Frappes meurtrières au Mali : l’Africa Corps mis en cause par Human Rights Watch

Une ONG internationale dénonce une intervention particulièrement meurtrière des paramilitaires russes de l’Africa Corps dans le centre du Mali. Selon Human Rights Watch, huit civils, dont trois enfants, ont péri lors de frappes aériennes menées le 15 juin dans un village de la région de Mopti. L’organisation insiste sur l’absence totale de liens entre les victimes et les groupes armés présents dans la zone.

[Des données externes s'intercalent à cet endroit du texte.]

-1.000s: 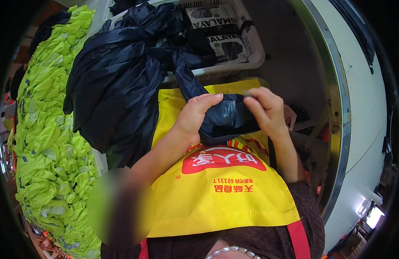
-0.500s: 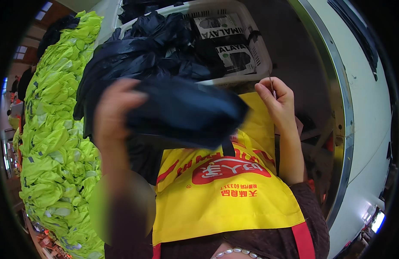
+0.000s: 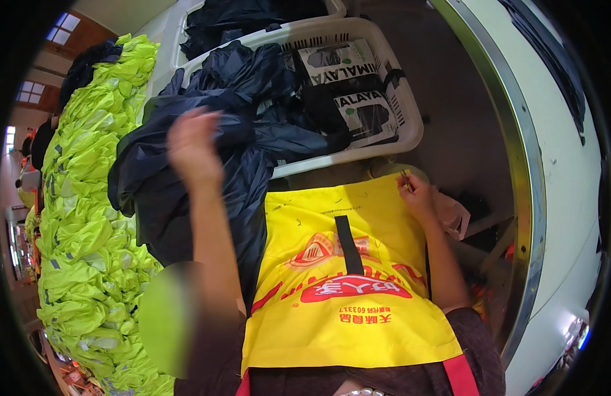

Avion militaire en vol au-dessus d'un paysage malien

Un village paisible transformé en zone de drames

Le rapport détaillé publié par Human Rights Watch révèle que deux frappes successives ont ravagé le village de Kyrnia. La première a frappé la résidence du chef local, emportant son épouse et trois enfants parmi ses occupants. La seconde a ciblé un marché aux bestiaux voisin, causant la mort de quatre personnes supplémentaires et blessant grièvement plusieurs autres habitants. L’ONG souligne que aucun des défunts n’était impliqué dans des activités combattantes, malgré la présence signalée de jihadistes dans la zone au moment des faits.

L’Africa Corps défend ses actions contre les groupes armés

Dans une communication officielle, l’Africa Corps a revendiqué une opération visant un « point de rassemblement de terroristes » dans la même région. Les autorités russes soutiennent que leurs forces agissent en coordination avec l’armée malienne pour éliminer les menaces jihadistes. Cependant, Human Rights Watch conteste cette version, affirmant que les preuves manquent pour valider l’affirmation selon laquelle les victimes civiles participaient aux combats.

Cette divergence d’interprétation relance le débat sur la responsabilité des forces alliées dans la protection des populations civiles au Mali, alors que le pays fait face à une insécurité persistante depuis plusieurs années.